• _WHAT IS NEEDED_
Filter by the string "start": return the lines of the material that contain it.

• _INFORMATION SHOWN_
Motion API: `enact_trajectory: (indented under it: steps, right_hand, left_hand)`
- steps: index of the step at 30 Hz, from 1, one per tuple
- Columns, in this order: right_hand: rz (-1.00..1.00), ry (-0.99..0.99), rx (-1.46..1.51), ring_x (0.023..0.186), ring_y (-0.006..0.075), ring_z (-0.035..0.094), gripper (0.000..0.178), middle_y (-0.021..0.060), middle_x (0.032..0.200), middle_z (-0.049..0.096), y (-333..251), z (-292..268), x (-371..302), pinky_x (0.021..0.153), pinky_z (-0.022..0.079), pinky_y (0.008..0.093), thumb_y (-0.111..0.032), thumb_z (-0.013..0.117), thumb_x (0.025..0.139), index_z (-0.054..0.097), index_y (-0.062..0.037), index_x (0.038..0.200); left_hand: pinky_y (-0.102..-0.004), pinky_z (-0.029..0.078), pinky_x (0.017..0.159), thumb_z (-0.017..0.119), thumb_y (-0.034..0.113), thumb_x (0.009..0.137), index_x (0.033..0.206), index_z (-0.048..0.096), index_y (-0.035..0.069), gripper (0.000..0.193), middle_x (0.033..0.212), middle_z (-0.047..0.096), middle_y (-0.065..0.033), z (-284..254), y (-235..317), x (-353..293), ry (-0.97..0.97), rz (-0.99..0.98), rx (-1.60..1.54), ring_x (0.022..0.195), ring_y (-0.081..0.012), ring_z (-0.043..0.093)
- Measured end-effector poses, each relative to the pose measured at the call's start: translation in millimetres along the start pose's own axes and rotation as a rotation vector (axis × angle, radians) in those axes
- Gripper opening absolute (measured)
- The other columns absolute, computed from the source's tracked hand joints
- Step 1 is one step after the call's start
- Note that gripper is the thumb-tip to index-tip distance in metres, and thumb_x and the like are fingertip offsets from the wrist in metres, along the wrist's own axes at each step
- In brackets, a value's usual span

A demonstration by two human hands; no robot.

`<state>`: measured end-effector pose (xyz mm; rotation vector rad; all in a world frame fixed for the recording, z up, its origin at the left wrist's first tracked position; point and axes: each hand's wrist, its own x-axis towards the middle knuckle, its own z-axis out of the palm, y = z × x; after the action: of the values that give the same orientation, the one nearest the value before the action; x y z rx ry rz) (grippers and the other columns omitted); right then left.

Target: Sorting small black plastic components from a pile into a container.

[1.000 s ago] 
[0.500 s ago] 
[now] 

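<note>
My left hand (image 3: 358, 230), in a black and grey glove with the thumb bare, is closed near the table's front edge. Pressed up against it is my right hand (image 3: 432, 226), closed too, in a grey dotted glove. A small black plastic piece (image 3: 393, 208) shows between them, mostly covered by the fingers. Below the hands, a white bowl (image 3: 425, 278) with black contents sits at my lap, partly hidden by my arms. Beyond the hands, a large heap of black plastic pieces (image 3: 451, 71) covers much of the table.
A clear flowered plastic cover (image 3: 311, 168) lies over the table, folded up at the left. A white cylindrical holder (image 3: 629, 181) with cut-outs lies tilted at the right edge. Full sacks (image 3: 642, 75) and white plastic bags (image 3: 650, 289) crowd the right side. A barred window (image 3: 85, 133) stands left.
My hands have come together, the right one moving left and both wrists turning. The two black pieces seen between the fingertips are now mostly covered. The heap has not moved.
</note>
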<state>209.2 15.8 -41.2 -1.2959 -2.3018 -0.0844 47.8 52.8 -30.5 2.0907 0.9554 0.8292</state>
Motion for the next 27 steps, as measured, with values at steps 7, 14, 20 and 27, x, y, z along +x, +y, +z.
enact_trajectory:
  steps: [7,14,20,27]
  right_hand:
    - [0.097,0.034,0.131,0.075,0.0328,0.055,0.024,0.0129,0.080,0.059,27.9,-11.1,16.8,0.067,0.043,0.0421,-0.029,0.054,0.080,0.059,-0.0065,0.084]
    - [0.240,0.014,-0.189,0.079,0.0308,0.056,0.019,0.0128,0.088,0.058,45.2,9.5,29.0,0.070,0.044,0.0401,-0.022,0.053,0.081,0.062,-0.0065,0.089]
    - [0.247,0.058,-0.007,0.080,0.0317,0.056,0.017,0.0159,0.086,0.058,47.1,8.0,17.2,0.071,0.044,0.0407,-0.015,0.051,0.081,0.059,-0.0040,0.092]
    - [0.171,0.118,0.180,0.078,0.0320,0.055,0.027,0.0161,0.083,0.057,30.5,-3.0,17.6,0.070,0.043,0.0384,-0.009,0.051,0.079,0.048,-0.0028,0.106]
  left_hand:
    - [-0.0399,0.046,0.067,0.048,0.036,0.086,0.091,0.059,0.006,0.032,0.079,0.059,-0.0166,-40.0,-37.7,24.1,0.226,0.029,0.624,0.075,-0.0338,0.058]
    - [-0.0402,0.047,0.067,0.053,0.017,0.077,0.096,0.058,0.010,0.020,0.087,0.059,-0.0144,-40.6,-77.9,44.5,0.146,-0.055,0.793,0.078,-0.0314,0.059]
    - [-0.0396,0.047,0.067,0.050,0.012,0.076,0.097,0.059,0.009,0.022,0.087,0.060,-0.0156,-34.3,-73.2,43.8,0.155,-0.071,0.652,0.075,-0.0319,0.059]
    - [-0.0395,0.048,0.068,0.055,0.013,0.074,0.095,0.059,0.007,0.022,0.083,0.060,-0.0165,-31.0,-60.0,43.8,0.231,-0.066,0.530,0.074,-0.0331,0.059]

• _RESPONSE TO THE TASK_
- Measured end-effector poses, each relative to the pose measured at the call's start: translation in millimetres along the start pose's own axes and rotation as a rotation vector (axis × angle, radians) in those axes
- Step 1 is one step after the call's start

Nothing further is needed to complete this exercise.